Имя Ломоносова в том реестре стояло далеко от начала, даже позади Таугерта, который вообще в науке ничего не сделал, несмотря на приличный срок своего пребывания в академии. То давало иным незаслуженное возвышение, Ломоносову же удар по самолюбию и престижу. А в государстве, где табель о рангах[142]
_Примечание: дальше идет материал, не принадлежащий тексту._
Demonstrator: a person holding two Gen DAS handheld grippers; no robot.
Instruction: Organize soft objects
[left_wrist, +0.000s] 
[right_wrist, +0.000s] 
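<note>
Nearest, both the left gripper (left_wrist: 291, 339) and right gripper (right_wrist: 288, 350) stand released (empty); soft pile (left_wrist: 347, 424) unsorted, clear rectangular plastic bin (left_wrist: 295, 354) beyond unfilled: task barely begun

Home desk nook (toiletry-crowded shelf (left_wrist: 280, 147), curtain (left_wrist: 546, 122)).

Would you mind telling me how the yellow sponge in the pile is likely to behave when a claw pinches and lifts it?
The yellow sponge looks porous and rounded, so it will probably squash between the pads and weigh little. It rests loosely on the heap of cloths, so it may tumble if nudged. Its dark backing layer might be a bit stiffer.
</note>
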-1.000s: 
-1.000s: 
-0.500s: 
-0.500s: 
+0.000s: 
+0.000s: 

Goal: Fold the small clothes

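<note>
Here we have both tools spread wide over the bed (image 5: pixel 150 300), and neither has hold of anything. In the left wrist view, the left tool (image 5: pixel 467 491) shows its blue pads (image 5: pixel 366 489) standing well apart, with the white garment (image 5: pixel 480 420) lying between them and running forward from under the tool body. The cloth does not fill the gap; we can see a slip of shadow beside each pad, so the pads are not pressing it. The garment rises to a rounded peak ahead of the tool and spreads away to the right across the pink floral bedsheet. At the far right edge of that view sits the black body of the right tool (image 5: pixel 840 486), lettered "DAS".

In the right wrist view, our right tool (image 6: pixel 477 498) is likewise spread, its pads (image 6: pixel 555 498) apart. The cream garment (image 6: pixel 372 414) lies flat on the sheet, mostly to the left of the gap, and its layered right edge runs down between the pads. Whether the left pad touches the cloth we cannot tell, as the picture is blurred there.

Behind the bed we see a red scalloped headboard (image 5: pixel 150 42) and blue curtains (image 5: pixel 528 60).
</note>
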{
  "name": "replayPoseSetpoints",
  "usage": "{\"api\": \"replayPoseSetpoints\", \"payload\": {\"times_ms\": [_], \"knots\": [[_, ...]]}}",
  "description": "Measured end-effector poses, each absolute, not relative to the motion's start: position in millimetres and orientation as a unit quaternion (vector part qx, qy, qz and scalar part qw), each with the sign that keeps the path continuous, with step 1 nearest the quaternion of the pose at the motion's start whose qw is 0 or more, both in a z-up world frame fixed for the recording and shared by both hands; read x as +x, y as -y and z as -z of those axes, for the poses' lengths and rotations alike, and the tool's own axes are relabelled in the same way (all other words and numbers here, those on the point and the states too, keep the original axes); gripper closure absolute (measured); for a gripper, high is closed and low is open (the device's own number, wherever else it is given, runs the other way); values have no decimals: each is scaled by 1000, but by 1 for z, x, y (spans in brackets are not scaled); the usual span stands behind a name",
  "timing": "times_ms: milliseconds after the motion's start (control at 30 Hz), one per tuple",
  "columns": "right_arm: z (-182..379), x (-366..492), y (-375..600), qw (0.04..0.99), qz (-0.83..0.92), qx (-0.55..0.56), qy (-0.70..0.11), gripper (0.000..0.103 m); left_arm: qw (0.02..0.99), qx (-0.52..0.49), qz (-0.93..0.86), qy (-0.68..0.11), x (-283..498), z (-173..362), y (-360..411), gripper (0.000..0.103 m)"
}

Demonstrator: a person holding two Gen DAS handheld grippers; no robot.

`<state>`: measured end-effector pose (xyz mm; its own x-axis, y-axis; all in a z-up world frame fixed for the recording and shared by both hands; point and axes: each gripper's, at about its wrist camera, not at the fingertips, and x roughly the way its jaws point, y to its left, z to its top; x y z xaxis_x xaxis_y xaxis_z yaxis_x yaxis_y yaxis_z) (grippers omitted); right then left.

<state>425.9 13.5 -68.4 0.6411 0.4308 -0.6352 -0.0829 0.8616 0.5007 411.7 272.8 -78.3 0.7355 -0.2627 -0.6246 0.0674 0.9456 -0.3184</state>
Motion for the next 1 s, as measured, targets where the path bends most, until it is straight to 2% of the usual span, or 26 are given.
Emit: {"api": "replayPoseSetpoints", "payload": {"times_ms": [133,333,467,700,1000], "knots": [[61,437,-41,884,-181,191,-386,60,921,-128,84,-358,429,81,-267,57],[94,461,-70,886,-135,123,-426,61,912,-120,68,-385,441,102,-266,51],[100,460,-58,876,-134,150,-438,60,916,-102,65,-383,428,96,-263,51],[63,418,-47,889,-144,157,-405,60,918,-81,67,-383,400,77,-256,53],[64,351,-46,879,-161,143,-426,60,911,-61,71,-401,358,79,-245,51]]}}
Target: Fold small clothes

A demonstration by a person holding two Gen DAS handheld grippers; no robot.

действует и каждому свой шесток указан, это уже не только престиж, это прямой урон и правам и делу.Мина была подложена, и она взорвалась с немалым треском, хотя и не поразила тех, кого бы так желал извести Шумахер. В тот ноябрьский день в собрании профессоров обсуждалось что-то незначительное, споров вызвать не могло, и потому согласительный протокол был составлен быстро. Протоколист дал бумагу на подпись одному, другому, все подписывали без возражений. Когда же протокол дошёл до Ломоносова, тот сначала взглянул равнодушно, потом брови его поднялись, рука с гусиным пером, уже готовая поставить подпись, застыла в воздухе, и он издал возглас изумления.
— Это что такое? Ты пошто мою подпись едва ли не в конец поставил? — и вопросительно упёрся взглядом в архивариуса Стефангена.
— Согласно новому регламенту, утверждённому правителем Канцелярии, — изогнувшись, ответил тот. — Могу показать.
Это было уколом, мелким, но публичным. Снести его — дать коготку увязнуть в Шумахеровой трясине. А там и всей птичке пропасть. И потому Ломоносов въярился. С необыкновенной горячностью схватил поданный лист, имя своё снизу вычернил, дописал его с самого верху и поставил размашистую подпись.
— На! — гаркнул он архивариусу Стефангену прямо в лицо и с размаху швырнул лист на стол, прихлопнув его ладонью. — Вот так будешь впредь меня писать, и никак иначе!
Стефанген, струхнув, опять что-то пискнул про новый регламент. Тогда Ломоносов снова схватил протокол и, брызгая чернилами с пера, приписал свои резоны, для чего он так сделал: «Я природный русский и заслуги имею перед науками и державой не меньшие, ежели не большие прочих!» Поставил жирный восклицательный знак, швырнул лист протокола Стефангену и вышел прочь.
Конечно, потом была жалоба президенту Разумовскому от негодующих профессоров-академиков, поддержанная Шумахером. На то и расчёт был. Они представляли свои мнения о новых несогласиях, коими вся академия в беспорядочное состояние приведена быть может. А прекословия и раздоры объясняли характером, который некоторым академикам сверх профессорского достоинства дан. И под теми «некоторыми» без обиняков подразумевался Ломоносов. Потому у президента испрашивалось официальное распоряжение, чтобы «профессоры, характер имеющие, должность свою исправляли по академическому регламенту».